Les Éthiopiens élisent leurs députés et représentants régionaux ce lundi. Le Parlement issu de ce vote désignera ensuite le prochain Premier ministre. Au pouvoir depuis 2018, Abiy Ahmed brigue un nouveau mandat. Son parti, le Parti de la prospérité, apparaît comme le grand favori du scrutin. Plus de 11 000 candidats issus de 47 partis participent à ces élections. Pourtant, plusieurs formations dénoncent des restrictions d’ordre politique et sécuritaire. Les élections ne se tiennent pas dans la région du Tigré. Les autorités électorales évoquent des conditions défavorables. Des circonscriptions d’Amhara sont également exclues du vote pour des raisons de sécurité. Dans plusieurs zones, les affrontements opposent encore les forces gouvernementales aux groupes armés Fano et au Front de libération oromo. L’opposition affirme avoir subi des menaces et des obstacles administratifs. Certains partis n’ont pas pu présenter de candidats dans plusieurs circonscriptions.

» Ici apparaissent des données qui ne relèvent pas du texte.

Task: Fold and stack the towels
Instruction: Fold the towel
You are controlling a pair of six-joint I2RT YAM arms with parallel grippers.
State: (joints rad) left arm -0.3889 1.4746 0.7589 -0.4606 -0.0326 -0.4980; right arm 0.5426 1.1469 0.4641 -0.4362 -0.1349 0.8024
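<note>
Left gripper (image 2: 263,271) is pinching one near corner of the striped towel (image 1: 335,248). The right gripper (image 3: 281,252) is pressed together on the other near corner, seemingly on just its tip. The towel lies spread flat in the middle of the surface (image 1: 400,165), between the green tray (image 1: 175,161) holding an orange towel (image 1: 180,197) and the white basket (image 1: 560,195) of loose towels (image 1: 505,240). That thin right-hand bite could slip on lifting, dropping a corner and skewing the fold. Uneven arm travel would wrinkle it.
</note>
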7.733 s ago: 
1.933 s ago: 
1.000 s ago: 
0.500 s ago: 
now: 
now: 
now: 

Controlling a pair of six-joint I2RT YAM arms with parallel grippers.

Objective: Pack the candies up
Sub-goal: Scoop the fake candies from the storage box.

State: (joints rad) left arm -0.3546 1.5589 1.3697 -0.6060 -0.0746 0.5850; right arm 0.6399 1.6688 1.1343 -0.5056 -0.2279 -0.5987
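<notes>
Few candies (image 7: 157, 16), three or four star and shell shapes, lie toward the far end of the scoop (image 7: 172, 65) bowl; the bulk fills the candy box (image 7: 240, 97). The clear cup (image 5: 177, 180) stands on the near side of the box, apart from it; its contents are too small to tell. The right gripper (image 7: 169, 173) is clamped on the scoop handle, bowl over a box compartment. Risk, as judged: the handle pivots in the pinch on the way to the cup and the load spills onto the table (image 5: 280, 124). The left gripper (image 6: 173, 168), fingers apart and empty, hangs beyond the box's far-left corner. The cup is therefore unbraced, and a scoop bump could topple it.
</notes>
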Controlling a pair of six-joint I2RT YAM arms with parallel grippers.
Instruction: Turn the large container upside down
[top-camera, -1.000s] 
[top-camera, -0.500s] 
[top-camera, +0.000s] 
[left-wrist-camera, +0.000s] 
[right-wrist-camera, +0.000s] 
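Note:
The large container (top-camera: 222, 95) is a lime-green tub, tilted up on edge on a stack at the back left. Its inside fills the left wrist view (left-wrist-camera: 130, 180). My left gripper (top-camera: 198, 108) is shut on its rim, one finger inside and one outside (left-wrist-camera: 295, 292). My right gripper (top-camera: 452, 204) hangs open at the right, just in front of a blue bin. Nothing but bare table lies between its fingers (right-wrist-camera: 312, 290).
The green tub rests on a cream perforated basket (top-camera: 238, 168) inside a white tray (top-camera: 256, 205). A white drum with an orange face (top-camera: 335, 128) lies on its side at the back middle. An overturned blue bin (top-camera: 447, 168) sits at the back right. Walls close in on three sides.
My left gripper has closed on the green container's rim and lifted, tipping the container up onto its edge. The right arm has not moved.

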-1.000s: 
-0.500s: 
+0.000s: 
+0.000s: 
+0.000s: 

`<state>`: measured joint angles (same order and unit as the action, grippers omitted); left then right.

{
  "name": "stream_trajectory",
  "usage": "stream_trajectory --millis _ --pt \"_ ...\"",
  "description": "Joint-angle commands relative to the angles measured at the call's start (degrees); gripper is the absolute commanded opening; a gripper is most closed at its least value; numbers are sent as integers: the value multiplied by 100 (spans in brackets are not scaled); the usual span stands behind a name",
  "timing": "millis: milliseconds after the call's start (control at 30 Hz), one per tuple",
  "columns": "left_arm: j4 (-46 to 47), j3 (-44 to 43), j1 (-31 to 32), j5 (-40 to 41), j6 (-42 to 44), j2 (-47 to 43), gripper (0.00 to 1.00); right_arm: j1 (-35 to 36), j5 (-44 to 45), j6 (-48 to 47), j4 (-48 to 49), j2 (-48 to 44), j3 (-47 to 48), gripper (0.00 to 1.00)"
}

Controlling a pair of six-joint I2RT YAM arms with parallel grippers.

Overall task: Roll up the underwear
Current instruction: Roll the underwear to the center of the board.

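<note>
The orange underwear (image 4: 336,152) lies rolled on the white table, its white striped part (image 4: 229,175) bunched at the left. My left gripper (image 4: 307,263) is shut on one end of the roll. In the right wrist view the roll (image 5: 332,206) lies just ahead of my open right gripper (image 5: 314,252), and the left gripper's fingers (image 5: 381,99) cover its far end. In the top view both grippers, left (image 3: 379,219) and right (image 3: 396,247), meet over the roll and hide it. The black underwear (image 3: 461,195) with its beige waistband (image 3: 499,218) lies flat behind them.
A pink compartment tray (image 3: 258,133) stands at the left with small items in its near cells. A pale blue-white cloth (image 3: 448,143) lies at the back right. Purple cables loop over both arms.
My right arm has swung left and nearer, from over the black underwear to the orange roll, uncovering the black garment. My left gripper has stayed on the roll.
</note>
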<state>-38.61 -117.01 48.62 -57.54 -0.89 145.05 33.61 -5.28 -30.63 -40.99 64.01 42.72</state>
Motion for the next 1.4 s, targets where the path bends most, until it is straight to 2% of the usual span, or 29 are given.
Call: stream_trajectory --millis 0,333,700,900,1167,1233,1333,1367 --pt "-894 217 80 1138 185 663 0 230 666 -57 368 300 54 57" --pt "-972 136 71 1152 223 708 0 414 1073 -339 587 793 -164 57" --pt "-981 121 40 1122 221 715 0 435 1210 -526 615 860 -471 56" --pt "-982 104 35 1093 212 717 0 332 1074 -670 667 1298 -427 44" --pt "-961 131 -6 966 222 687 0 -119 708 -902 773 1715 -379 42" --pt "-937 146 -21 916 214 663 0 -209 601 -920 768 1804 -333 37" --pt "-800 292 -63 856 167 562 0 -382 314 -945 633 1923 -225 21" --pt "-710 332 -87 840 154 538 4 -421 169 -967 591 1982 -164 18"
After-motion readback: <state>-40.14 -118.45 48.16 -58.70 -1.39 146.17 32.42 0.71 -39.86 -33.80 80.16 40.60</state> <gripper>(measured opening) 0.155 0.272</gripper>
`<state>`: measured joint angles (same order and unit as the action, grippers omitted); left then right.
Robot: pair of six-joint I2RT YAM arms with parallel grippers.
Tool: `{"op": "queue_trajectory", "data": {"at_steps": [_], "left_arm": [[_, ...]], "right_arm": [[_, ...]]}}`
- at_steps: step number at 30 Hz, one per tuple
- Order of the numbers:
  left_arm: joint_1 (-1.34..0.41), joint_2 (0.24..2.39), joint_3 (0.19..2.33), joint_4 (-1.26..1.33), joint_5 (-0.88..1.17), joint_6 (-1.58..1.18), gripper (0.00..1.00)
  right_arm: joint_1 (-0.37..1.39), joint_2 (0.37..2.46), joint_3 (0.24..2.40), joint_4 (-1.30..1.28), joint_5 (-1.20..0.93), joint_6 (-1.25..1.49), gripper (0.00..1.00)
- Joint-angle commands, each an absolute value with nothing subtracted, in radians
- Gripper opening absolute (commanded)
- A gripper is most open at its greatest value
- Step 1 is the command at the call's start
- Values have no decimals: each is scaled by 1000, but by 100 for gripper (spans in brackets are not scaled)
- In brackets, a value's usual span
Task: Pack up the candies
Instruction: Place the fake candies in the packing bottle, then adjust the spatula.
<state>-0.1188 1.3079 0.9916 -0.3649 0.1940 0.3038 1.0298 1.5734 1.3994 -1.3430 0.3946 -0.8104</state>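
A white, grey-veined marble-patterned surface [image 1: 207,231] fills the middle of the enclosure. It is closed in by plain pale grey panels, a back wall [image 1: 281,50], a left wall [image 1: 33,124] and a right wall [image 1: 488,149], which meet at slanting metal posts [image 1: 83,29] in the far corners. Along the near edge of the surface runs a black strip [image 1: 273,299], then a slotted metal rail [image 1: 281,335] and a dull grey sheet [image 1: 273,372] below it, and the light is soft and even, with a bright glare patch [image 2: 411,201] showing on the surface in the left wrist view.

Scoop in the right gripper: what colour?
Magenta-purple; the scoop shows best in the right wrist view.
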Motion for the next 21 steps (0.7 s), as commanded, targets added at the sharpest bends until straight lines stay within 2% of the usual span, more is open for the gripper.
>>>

Durant sa campagne, Abiy Ahmed a mis en avant plusieurs projets majeurs. Il cite notamment le grand barrage de la Renaissance et la modernisation d’Addis-Abeba. Le gouvernement souligne aussi la croissance économique et les investissements touristiques. Les autorités annoncent une croissance supérieure à 10 % pour 2026. Les opposants dénoncent cependant une hausse persistante du coût de la vie. Ils évoquent également un recul des libertés politiques et médiatiques.
Plusieurs observateurs estiment que l’opposition reste affaiblie et fragmentée. Certains responsables politiques demeurent en exil ou font face à des poursuites judiciaires. Le scrutin doit renouveler les 547 sièges de la Chambre des représentants. Le Parti de la prospérité domine actuellement largement l’assemblée. Des missions d’observation de l’Union africaine et de l’IGAD suivent le processus électoral. Elles sont chargées d’évaluer la transparence et la régularité du vote. Les résultats définitifs sont attendus dans les prochains jours, dans un contexte marqué par l’insécurité et les contestations politiques.